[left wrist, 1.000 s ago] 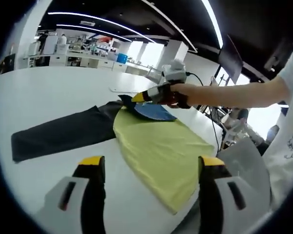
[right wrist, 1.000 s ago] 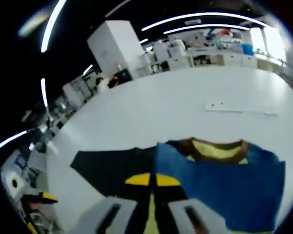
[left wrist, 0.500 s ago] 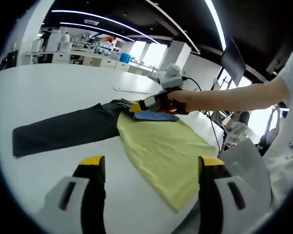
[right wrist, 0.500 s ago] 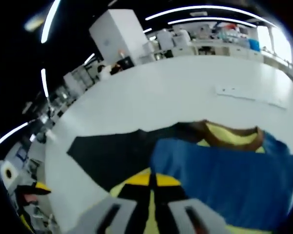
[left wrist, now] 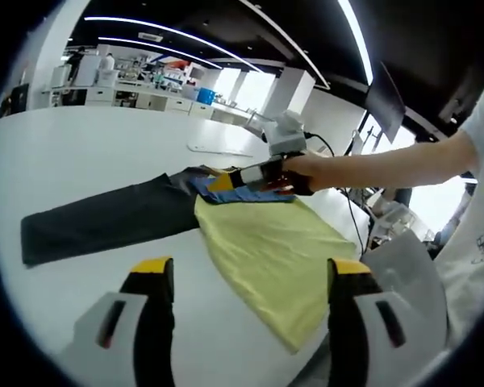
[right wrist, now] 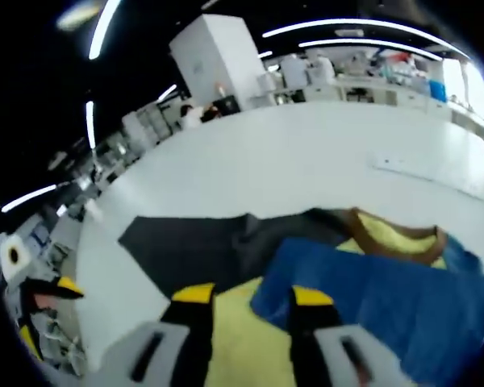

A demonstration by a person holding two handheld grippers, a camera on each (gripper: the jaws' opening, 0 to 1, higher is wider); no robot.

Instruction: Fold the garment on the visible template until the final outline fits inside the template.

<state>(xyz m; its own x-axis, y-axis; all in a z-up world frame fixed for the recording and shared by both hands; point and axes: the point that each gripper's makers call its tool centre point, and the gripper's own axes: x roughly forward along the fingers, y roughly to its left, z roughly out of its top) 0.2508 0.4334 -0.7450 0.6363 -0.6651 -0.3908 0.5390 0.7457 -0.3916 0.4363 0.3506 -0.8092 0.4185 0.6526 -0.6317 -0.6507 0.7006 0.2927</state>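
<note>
Table [left wrist: 89, 153]: white, holding your garment [left wrist: 266, 250] spread flat.
Left gripper [left wrist: 246, 278]: jaws apart, near the yellow body.
Right gripper [right wrist: 246, 297]: parted over the blue sleeve [right wrist: 387, 298].
Left view: your hand [left wrist: 306, 171].

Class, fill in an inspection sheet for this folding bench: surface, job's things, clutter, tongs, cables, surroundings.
Surface: white table, broad and bare beyond the cloth.
Job's things: garment lying flat, yellow body, dark sleeve spread out, blue sleeve folded over the yellow; no template outline made out.
Clutter: flat pale strip on the far table.
Tongs: left tongs open above the hem; right tongs open at the blue sleeve.
Cables: black cable trailing from the right tongs.
Surroundings: benches, white pillar, ceiling strip lights.
</note>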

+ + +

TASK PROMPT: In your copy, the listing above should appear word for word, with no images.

PROBLEM SOLUTION:
[left wrist, 1.000 s ago] 
[right wrist, 1.000 s ago] 
[left wrist, 0.500 s ago] 
[right wrist, 0.500 s ago] 
[left wrist, now] 
[right wrist, now] 

A demonstration by a person holding two handheld grippers, a camera on each (gripper: the jaws' opening, 0 to 1, higher is wider); no robot.

Instruction: Fold the garment on the visible template until the final outline fits inside the template.

<state>(xyz m; its own x-axis, y-axis; all in a z-up world frame fixed for the recording and shared by both hands; point and axes: the point that each gripper's makers call its tool centre point, and the gripper's own axes: x roughly forward along the fingers, y roughly to its left, z roughly out of its top) 0.2508 0.4334 -0.7450 0.6363 -0.6651 -0.3908 0.5390 0.7457 -0.3916 0.4363 0.3506 -0.8092 0.4185 0.6526 -0.6317 -0.6507 0.7006 0.2927</state>
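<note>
Table [left wrist: 89, 153]: white, holding your garment [left wrist: 266, 250] spread flat.
Left gripper [left wrist: 246, 278]: jaws apart, near the yellow body.
Right gripper [right wrist: 246, 297]: parted over the blue sleeve [right wrist: 387, 298].
Left view: your hand [left wrist: 306, 171].

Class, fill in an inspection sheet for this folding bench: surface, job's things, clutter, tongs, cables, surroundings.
Surface: white table, broad and bare beyond the cloth.
Job's things: garment lying flat, yellow body, dark sleeve spread out, blue sleeve folded over the yellow; no template outline made out.
Clutter: flat pale strip on the far table.
Tongs: left tongs open above the hem; right tongs open at the blue sleeve.
Cables: black cable trailing from the right tongs.
Surroundings: benches, white pillar, ceiling strip lights.
</note>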

Nothing else is needed to complete the exercise.